Avalsorim

Alguna vez me dijeron: 'Deberías escribir y publicar tus fotografías'. Pues bien, aquí estoy. Esta es mi visión del mundo, un rincón donde la escritura y mi cámara se complementan. Mi intención es invitarte a leer con calma, pero también a mirar con atención; buscando capturar la esencia real de las cosas a través de fotos que expanden lo escrito y detienen el tiempo. Te invito a ver el mundo a través de mis ojos.

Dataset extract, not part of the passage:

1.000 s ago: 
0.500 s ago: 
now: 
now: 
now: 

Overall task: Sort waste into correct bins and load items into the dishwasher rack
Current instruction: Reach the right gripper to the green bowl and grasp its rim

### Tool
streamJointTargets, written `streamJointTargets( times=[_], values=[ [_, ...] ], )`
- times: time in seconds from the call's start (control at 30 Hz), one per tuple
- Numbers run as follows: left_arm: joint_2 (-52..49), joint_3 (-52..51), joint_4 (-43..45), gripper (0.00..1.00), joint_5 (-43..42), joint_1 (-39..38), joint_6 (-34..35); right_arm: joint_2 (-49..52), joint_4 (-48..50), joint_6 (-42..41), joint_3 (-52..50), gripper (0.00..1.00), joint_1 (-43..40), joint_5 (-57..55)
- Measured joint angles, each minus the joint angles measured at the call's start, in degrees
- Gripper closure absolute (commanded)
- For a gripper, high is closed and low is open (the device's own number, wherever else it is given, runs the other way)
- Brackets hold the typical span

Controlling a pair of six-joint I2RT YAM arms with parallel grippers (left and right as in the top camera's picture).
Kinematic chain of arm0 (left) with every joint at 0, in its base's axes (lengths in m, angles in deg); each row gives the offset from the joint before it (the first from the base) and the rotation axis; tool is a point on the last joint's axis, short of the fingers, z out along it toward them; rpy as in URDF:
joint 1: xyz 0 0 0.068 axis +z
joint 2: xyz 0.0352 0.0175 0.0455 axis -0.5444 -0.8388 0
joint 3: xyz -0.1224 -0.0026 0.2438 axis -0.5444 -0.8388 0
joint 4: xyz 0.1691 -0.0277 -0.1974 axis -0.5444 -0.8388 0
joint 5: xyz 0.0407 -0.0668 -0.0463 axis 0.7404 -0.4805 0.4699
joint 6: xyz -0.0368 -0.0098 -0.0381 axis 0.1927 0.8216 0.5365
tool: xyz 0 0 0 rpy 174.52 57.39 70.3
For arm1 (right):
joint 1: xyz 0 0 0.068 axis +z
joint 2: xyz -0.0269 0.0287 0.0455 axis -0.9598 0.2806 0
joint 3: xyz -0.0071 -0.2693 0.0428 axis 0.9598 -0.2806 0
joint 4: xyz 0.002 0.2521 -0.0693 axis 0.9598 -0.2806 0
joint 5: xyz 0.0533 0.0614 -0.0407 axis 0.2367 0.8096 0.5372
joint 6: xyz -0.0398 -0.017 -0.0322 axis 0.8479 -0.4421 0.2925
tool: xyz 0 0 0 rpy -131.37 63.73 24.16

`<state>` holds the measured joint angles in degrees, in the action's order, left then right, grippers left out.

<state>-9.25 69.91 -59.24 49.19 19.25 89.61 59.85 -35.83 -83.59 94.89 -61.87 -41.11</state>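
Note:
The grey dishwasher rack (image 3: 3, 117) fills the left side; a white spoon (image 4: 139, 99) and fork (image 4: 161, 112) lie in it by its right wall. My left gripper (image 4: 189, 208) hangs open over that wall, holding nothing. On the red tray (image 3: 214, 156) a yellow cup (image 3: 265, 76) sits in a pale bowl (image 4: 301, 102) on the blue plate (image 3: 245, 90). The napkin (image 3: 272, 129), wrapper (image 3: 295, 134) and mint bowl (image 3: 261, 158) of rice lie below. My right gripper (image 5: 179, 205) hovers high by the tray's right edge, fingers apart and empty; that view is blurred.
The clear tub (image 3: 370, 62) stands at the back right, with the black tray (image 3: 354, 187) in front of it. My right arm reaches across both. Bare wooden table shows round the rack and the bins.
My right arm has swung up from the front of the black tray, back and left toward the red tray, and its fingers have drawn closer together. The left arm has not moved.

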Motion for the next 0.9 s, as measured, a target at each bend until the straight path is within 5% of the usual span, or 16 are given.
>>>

Cruzar la puerta de la piscina no es solo ir a entrenar; es activar el botón de reset. En el yoga dicen que el agua te renueva, y no es ninguna mística barata: es una realidad que se siente en la piel. En el momento en que te dejas caer y el agua te cubre, dejas el peso del mundo en el borde. La gravedad deja de existir y, con ella, las preocupaciones que llevabas cargadas en los hombros. Es un bautismo diario. Entras con el ruido del día y sales limpio, con el contador a cero.

Nadar es el espacio de meditación definitivo por una razón muy simple: allí abajo estás completamente inalcanzable. El mundo exterior se convierte en un eco sordo, dejando espacio solo para dos sonidos: el de las burbujas y el de tu propia respiración. Tus ojos se clavan en la línea azul del fondo, mientras los reflejos de la luz bailan en el agua. Es un viaje absolutamente individual. La repetición rítmica de la brazada, la patada y el giro para tomar aire se transforma en un mantra en movimiento. La mente se aquieta porque el agua te obliga, a la fuerza y con amabilidad, a habitar el presente.

Y ahí radica su mayor belleza: es un esfuerzo sin violencia. El agua te abraza y su presión te sostiene por igual en todas las direcciones, protegiendo tus huesos e impactos mientras te exige el máximo. Es la metáfora perfecta de la resiliencia: avanzar con firmeza, pero sin romperte. Al final, cada largo te va despojando de lo que te sobra. Rompes la superficie, respiras hondo y vuelves a la tierra con el cuerpo cansado, la mente ligera y el alma intacta.